In the current draft guidance, the FDA only said that crossover “would be most appropriate” in disease settings that “have no other or very limited therapeutic options.”
Comments on the draft guidance closed yesterday, Oct. 20. The U.S. government’s website shows the document received 33 comments. In one of five comment documents displayed, three doctors from Italy, Kenya and Morocco recommended that the FDA expand the discussion on crossover “to better reflect real-world complexities.”

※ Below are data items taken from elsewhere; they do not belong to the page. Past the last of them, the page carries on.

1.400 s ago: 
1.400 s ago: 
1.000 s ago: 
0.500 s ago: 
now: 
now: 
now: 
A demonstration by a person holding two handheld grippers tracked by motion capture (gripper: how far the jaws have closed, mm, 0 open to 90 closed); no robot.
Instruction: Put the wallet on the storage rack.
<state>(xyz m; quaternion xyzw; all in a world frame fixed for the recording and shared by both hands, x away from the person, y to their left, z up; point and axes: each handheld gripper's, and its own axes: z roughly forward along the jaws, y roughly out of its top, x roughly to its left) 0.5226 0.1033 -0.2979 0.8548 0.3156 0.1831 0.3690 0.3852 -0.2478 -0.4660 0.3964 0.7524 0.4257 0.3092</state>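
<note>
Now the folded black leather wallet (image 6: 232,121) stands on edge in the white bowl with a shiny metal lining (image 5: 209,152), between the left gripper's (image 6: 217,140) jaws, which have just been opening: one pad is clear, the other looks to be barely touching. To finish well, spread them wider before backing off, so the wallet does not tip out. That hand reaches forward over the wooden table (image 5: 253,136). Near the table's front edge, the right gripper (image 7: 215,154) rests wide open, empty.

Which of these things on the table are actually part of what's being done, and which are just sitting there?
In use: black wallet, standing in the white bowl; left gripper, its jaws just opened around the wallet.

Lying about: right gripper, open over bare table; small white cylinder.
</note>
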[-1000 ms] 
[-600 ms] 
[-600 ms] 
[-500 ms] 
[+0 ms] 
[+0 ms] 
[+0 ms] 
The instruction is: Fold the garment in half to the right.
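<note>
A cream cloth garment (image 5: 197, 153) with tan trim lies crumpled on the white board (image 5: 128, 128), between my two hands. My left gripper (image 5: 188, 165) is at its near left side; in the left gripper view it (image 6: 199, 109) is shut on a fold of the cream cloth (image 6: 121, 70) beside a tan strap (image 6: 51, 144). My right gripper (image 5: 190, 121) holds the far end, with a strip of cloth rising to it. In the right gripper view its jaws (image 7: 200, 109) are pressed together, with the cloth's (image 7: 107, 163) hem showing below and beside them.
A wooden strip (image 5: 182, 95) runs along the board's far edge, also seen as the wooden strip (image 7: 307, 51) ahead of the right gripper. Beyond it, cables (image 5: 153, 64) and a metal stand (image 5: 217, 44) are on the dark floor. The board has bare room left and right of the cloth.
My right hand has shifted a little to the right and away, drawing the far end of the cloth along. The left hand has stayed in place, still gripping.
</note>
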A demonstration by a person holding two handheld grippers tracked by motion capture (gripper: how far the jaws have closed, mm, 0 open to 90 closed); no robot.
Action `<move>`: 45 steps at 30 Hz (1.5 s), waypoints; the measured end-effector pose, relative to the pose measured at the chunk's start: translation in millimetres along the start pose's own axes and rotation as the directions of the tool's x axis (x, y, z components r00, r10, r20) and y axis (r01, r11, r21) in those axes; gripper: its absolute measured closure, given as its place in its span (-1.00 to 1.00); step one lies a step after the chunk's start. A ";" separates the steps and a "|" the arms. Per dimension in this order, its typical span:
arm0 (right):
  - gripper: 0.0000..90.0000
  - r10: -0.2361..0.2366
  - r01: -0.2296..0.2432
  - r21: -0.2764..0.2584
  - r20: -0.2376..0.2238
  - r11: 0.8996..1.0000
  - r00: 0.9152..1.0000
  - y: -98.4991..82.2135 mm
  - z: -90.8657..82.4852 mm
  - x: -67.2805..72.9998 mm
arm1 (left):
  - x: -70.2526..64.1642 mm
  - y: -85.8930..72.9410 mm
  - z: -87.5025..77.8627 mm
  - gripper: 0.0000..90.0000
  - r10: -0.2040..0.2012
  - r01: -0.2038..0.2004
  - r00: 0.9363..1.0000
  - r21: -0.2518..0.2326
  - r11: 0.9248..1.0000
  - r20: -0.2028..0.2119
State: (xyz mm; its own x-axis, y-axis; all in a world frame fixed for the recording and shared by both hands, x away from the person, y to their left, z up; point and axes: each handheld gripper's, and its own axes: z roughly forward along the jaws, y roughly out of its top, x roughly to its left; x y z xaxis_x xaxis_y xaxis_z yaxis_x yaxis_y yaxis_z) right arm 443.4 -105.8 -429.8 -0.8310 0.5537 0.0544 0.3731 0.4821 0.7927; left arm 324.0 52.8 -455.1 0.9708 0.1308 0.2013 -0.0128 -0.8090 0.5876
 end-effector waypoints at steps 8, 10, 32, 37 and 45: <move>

In addition to raising the same scenario where a later-line approval already exists, the doctors argued that even if such an approval isn’t already in place in a particular country, offering ex-protocol access to experimental drugs is also important where regional disparities in access exist. This would create a quasi-crossover effect even if crossover is not part of the trial’s protocol.
“Ensuring equitable post-protocol treatment access, especially when the investigational drug is already available and manufactured by the sponsor, reflects not only sound scientific design but also ethical imperatives,” the doctors wrote.
FDA guidance documents are not binding, yet they outline important development pathways for drugmakers.
“We can agree or disagree on the finer points,” Lilly’s Hyman said. “But at least if these things are in guidances […] the roads are very clear and written, and I think that’s a step in the right direction.”